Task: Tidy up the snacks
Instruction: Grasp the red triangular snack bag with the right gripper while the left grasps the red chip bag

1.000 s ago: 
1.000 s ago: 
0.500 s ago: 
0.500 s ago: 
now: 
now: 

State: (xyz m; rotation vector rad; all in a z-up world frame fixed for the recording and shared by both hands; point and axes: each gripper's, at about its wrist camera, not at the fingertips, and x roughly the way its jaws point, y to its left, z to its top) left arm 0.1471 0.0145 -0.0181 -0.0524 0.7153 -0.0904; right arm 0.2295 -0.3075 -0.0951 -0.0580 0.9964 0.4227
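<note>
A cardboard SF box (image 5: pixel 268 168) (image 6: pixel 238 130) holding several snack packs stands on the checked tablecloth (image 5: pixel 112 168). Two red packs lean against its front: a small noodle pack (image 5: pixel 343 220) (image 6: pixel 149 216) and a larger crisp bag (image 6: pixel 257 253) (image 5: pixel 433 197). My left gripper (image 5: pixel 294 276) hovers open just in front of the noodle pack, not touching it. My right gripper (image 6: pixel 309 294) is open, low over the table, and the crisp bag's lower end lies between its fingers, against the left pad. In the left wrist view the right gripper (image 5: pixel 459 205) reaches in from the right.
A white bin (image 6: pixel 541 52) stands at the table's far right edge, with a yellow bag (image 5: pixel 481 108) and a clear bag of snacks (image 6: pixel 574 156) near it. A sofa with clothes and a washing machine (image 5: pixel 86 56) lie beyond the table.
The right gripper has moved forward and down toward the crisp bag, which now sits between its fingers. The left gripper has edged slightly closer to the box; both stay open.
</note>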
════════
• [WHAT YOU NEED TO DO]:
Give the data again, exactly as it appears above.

• [RESULT OF THE EXERCISE]:
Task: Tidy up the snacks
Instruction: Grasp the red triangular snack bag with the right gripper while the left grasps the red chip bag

1.000 s ago: 
1.000 s ago: 
0.500 s ago: 
0.500 s ago: 
now: 
now: 

State: (xyz m; rotation vector rad; all in a z-up world frame fixed for the recording and shared by both hands; point and axes: each gripper's, at about its wrist camera, not at the fingertips, and x roughly the way its jaws point, y to its left, z to its top) left arm 0.1471 0.0145 -0.0181 -0.0524 0.7153 -0.0904; right arm 0.2295 -0.3075 -0.0951 -0.0580 0.9964 0.4227
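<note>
A cardboard SF box (image 5: pixel 268 168) (image 6: pixel 238 130) holding several snack packs stands on the checked tablecloth (image 5: pixel 112 168). Two red packs lean against its front: a small noodle pack (image 5: pixel 343 220) (image 6: pixel 149 216) and a larger crisp bag (image 6: pixel 257 253) (image 5: pixel 433 197). My left gripper (image 5: pixel 294 276) hovers open just in front of the noodle pack, not touching it. My right gripper (image 6: pixel 309 294) is open, low over the table, and the crisp bag's lower end lies between its fingers, against the left pad. In the left wrist view the right gripper (image 5: pixel 459 205) reaches in from the right.
A white bin (image 6: pixel 541 52) stands at the table's far right edge, with a yellow bag (image 5: pixel 481 108) and a clear bag of snacks (image 6: pixel 574 156) near it. A sofa with clothes and a washing machine (image 5: pixel 86 56) lie beyond the table.
The right gripper has moved forward and down toward the crisp bag, which now sits between its fingers. The left gripper has edged slightly closer to the box; both stay open.
</note>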

No additional answer is needed.